Documentation for the AscToHTM conversion utility : Working with Unicode

Documentation for the AscToHTM Text to HTML converter

Working with Unicode

(New in version 5.0)
AscToHTM was not originally designed with Unicode in mind, and as a result support for Unicode text has been gradually added over time, with the result that earlier versions of AscToHTM may not support all the features described in this manual. If in doubt, please contact JafSoft for details.

What is Unicode?

Traditional single-byte character sets interpret the 8-bit character values (128-255) as special characters. So on a Russian machine this would be interpreted as Cyrillic, but on a different machine this could be read (wrongly) as Arabic (and vice versa). On most English-based PCs, the 8-bit characters are used for accented character used in certain European languages, so a Russian text would appear to have lots accented 'i's, 'e's and 'a's.

Unicode is a way of implementing text that supports multiple types of character sets at the same time so that - for example - it is possible to display Chinese and Cyrillic on the same page unambiguously. It does this by allocating each character in each language a unique code value, so that codes used for Cyrillic characters no longer overlap and conflict with those assigned to Arabic.

However, these code values are in most cases larger than can be represented in a single byte. As a result a way has to be chosen to represent each character by one or more bytes.

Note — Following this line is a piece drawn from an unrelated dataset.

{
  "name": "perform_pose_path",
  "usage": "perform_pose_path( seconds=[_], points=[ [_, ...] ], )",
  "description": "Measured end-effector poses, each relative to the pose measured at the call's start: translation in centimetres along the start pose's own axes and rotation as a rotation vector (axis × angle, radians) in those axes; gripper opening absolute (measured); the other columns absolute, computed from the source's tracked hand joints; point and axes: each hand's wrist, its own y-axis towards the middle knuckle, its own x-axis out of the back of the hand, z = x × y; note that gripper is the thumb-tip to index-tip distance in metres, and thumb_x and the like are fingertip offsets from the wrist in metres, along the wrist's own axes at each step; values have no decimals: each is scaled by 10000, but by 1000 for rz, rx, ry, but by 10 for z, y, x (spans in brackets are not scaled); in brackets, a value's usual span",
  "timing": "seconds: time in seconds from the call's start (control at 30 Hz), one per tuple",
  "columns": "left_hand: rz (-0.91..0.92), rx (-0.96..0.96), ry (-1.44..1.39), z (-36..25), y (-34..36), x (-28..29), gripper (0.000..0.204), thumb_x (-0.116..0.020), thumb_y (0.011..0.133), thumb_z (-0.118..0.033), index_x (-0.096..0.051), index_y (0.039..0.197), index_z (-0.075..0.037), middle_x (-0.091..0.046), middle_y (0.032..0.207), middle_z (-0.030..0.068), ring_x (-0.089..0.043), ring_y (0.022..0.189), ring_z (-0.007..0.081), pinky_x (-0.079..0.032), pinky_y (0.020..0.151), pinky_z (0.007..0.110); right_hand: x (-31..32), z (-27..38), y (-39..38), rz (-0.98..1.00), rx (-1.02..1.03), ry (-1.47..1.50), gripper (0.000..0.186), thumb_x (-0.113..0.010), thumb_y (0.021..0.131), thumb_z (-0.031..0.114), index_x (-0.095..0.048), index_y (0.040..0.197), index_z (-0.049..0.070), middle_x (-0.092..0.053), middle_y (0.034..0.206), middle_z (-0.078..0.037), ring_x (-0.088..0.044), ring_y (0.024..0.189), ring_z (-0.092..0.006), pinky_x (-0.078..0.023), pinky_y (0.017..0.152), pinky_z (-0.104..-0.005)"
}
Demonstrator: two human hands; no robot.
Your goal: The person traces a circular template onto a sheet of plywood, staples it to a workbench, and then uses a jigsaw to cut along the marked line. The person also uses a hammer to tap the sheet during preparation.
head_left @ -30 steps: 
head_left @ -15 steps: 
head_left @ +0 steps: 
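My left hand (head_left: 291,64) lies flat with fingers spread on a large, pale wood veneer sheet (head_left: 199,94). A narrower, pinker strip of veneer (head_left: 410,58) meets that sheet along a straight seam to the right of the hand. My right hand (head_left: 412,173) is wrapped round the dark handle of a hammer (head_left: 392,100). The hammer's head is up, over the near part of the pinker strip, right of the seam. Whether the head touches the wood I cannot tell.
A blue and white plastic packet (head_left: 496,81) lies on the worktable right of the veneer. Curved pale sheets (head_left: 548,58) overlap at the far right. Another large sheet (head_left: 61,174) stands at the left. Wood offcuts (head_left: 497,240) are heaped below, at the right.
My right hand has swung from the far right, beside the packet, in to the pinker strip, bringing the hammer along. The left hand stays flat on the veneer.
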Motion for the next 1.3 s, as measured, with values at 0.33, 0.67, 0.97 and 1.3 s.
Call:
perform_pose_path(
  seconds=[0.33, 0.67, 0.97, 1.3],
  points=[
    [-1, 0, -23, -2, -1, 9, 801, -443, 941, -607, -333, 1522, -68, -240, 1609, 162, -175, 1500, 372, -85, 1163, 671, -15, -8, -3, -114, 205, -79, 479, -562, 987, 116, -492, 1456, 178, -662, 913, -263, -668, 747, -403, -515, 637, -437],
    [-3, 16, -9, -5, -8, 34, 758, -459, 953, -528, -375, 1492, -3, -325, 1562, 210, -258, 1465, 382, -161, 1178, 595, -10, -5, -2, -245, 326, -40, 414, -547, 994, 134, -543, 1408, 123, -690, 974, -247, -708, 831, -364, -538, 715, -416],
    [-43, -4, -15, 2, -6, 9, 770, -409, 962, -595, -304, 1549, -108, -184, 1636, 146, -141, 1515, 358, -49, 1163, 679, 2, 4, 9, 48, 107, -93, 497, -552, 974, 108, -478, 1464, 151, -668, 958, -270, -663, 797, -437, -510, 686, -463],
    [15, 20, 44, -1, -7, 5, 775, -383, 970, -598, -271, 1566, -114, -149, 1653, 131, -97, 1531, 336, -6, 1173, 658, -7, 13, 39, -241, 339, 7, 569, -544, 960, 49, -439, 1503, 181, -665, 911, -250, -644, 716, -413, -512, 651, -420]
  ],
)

The following Unicode representations are commonly used

UTF-8
Each character is represented by 1, 2 or 3 bytes, depending on the which range the Unicode code value falls into. This has the advantage that all ASCII characters are a single byte, so for example all the HTML tags in a document are represented by a single byte each. This also means there are no null bytes contained in the text, which can make programming software to work with this text easier.

UTF-16
Each character is represented by a 2-byte pair (future characters may require 2 such pairs). The 2-byte pair is just the numerical representation of the Unicode value of each character. This makes the files easier to interpret, but also means that the byte order depends on how the machine stores its bytes - i.e. is the machine big-endian or little-endian. Because ASCII characters have a Unicode value less than 255 the ASCII characters map onto a byte pairs in which one of the bytes is null. Because each character requires two bytes, a single byte wrongly inserted into a UTF-16 stream will render all text that follows is as gibberish.

Unicode Byte Order Marks (BOMs)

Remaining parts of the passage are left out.